Compression (PDF)
Techniques for reducing PDF file size — by re-encoding images at lower quality, removing unused objects, or both.
PDF compression means reducing the size of a PDF file — typically because it's too large to email or slow to upload. There are several categories of compression, each with different trade-offs.
Types of compression
- Image re-encoding. The biggest wins come from recompressing embedded images. A photo saved at 300 DPI can often be downscaled to 150 DPI with no visible difference on screen. Image-heavy PDFs can shrink 70-90% with aggressive compression.
- Stream compression. PDF internally uses zlib-like streams. Already compressed by default on most PDFs.
- Object deduplication. Removing unused fonts, duplicate images, and embedded metadata that isn't needed.

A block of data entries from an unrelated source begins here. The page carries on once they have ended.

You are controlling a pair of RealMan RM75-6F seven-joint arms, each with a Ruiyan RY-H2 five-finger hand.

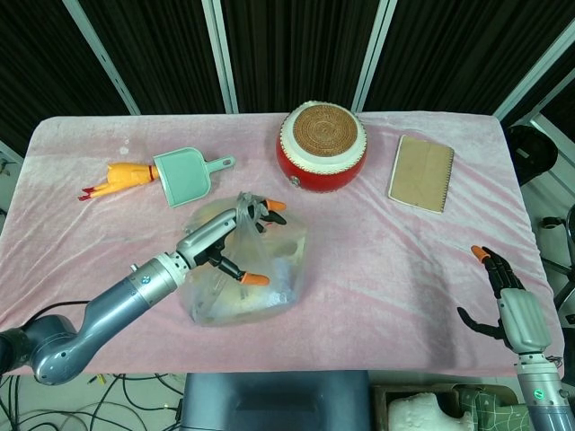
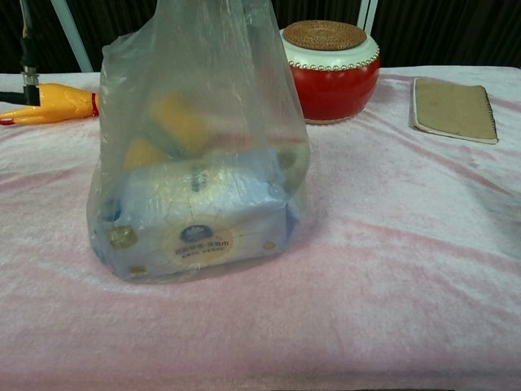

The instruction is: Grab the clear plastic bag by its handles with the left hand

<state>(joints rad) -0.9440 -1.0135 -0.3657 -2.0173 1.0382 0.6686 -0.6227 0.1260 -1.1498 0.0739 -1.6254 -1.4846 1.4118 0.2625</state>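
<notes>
The clear plastic bag (image 1: 256,274) is standing on the pink tablecloth (image 1: 377,251), just in front of the red drum (image 1: 322,146), with a boxed pack and yellow items showing through it. The left hand (image 1: 229,242) is reaching across the bag's gathered handles (image 1: 247,208), fingers spread apart; whether it is gripping them I cannot tell. The right hand (image 1: 503,296) is waiting at the table's near right edge, fingers apart, holding nothing

Bag (image 1: 256,274) before drum (image 1: 321,145); notebook (image 1: 420,172) right; scoop (image 1: 187,174) left.
</notes>
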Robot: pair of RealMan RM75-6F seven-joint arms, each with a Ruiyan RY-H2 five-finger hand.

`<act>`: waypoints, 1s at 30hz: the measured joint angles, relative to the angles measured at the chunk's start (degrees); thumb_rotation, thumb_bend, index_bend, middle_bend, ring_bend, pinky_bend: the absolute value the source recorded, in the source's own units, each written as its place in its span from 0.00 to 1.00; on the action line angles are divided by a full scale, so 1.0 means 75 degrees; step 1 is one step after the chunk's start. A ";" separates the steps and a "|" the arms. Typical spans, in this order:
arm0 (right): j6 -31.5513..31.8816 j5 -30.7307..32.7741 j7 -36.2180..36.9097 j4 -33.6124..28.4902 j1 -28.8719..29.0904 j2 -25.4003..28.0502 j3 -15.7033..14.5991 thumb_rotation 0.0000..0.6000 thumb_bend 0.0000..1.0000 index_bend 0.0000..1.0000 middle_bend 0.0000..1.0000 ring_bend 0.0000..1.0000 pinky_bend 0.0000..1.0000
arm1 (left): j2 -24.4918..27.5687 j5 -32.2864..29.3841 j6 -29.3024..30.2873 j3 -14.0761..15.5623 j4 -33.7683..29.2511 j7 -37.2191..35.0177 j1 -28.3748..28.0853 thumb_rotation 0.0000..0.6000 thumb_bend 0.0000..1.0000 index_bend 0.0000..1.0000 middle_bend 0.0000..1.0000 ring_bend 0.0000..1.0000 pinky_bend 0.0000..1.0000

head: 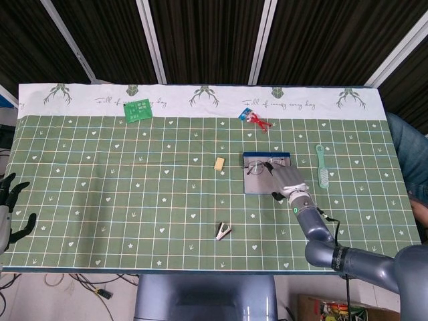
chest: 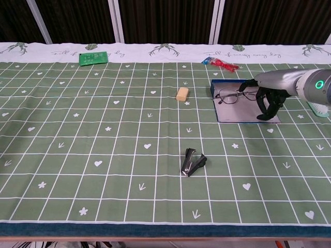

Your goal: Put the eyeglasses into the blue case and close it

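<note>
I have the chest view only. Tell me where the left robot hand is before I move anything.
Observer: The head view shows the left robot hand at the table's left edge, far from the blue case, with its fingers apart and nothing in them.
Operator: Good. Now report what lies right of the case; my own wrist blocks most of it.
Observer: It is a green comb. It lies beside the blue case, pointing toward the far edge, with a clear gap of cloth between the two.
</note>
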 measured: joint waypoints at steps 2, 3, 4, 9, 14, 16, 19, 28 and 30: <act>-0.0016 0.0010 -0.0014 0.0020 0.0012 -0.0018 -0.0004 1.00 0.40 0.12 0.57 0.60 0.53 | 0.0002 -0.0008 -0.0003 -0.0002 -0.0001 0.0000 -0.0001 1.00 0.38 0.15 0.00 0.00 0.00; -0.0020 0.0020 -0.0020 0.0030 0.0015 -0.0025 -0.0005 1.00 0.40 0.12 0.57 0.60 0.53 | 0.0003 -0.0011 -0.0005 -0.0002 -0.0003 0.0002 -0.0001 1.00 0.38 0.15 0.00 0.00 0.00; -0.0024 0.0030 -0.0025 0.0042 0.0019 -0.0032 -0.0006 1.00 0.40 0.12 0.57 0.60 0.53 | 0.0005 -0.0014 -0.0007 -0.0003 -0.0005 0.0003 -0.0002 1.00 0.38 0.15 0.00 0.00 0.00; -0.0080 0.0133 -0.0052 0.0137 0.0041 -0.0070 -0.0010 1.00 0.40 0.12 0.57 0.60 0.53 | 0.0007 -0.0015 -0.0007 -0.0005 -0.0003 -0.0002 -0.0003 1.00 0.38 0.15 0.00 0.00 0.00; -0.0144 0.0173 -0.0062 0.0199 0.0064 -0.0106 -0.0019 1.00 0.40 0.12 0.57 0.60 0.53 | 0.0005 -0.0023 -0.0014 -0.0004 -0.0001 0.0008 -0.0005 1.00 0.38 0.15 0.00 0.00 0.00; -0.0152 0.0178 -0.0067 0.0215 0.0075 -0.0116 -0.0018 1.00 0.40 0.12 0.57 0.60 0.53 | 0.0005 -0.0024 -0.0011 -0.0005 -0.0001 0.0007 -0.0005 1.00 0.38 0.15 0.00 0.00 0.00; -0.0157 0.0183 -0.0070 0.0232 0.0091 -0.0133 -0.0010 1.00 0.40 0.12 0.57 0.60 0.53 | 0.0004 -0.0023 -0.0006 -0.0008 0.0000 0.0004 -0.0005 1.00 0.38 0.15 0.00 0.00 0.00; -0.0220 0.0389 -0.0166 0.0381 0.0169 -0.0198 -0.0004 1.00 0.40 0.12 0.57 0.60 0.53 | 0.0013 -0.0033 -0.0019 -0.0006 0.0000 0.0001 -0.0007 1.00 0.38 0.15 0.00 0.00 0.00; -0.0245 0.0470 -0.0203 0.0445 0.0202 -0.0225 0.0003 1.00 0.40 0.12 0.57 0.60 0.53 | 0.0015 -0.0031 -0.0018 -0.0008 -0.0005 -0.0001 -0.0009 1.00 0.38 0.15 0.00 0.00 0.00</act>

- Font subsetting. Embedding only the characters actually used from each font, not the entire font file.
Trade-offs
Compression always trades file size for quality. Our Compress PDF tool offers three levels — Less (20-40% reduction, minimal quality loss), Recommended (50-70% reduction, slight quality loss), Extreme (70-90% reduction, visible quality loss on images).
What compression cannot do
If your PDF is 10 MB of pure text, no compression tool will get it under 1 MB — there's nothing left to compress. Compression gains come from image data; a text-only document is already efficient.
Tools
- Compress PDF — three quality levels, runs in your browser
- Resize PDF — change page dimensions (different from compression)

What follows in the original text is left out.